- _What this task involves_: Only a number is wanted here: the count of lines in the data below where the string "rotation" occurs.
·····
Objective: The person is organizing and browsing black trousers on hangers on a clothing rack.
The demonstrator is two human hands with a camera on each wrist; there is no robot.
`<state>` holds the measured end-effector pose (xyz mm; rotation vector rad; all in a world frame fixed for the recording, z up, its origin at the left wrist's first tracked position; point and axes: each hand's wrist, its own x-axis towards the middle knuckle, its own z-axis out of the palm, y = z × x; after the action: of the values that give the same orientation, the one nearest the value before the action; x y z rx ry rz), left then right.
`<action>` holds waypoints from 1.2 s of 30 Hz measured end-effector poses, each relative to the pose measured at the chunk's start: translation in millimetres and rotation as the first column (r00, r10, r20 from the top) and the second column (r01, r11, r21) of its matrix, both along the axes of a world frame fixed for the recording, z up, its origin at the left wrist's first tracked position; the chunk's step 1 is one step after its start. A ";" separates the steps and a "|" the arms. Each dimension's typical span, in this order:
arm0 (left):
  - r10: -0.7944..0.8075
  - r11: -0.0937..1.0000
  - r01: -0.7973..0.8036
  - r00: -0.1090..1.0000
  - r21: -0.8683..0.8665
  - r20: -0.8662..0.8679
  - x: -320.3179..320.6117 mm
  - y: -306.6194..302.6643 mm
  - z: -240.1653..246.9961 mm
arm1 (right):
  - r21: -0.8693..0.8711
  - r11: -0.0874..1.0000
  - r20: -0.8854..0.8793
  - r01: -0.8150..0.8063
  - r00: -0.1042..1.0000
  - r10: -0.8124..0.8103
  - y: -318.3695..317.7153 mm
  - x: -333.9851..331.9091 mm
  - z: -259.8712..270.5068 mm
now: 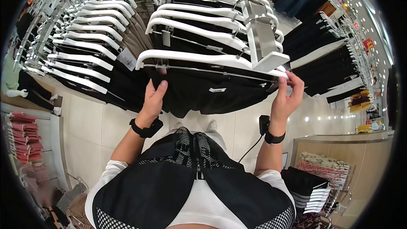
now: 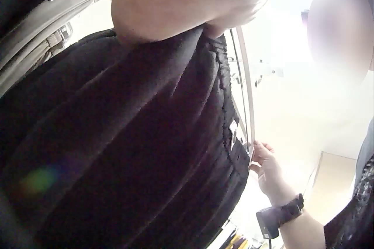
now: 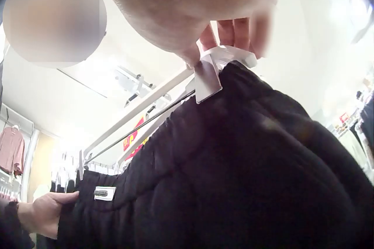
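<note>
A pair of black trousers (image 1: 190,95) with a gathered waistband and a small white label (image 3: 105,193) hangs from the front white hanger (image 1: 195,57). My left hand (image 1: 153,99) grips the waistband near its left end, thumb on the near side. At the other end, my right hand (image 1: 289,95) pinches the hanger's clip (image 3: 208,80), which sits on the waistband's corner. The hanger's thin metal bar runs along the waistband between both hands. In the left wrist view, the left fingertips are hidden by the hand and cloth.
A metal rail arm (image 1: 260,34) ends just above the front hanger. More white hangers (image 1: 199,23) with dark clothes crowd behind it. Left of it stands another row of hangers (image 1: 85,59); racks of dark garments (image 1: 322,72) line the right. Folded pink clothes (image 1: 25,138) lie at lower left.
</note>
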<state>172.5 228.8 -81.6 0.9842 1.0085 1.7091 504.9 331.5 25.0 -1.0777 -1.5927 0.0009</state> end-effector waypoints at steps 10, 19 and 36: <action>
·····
- _Finished exercise_: 2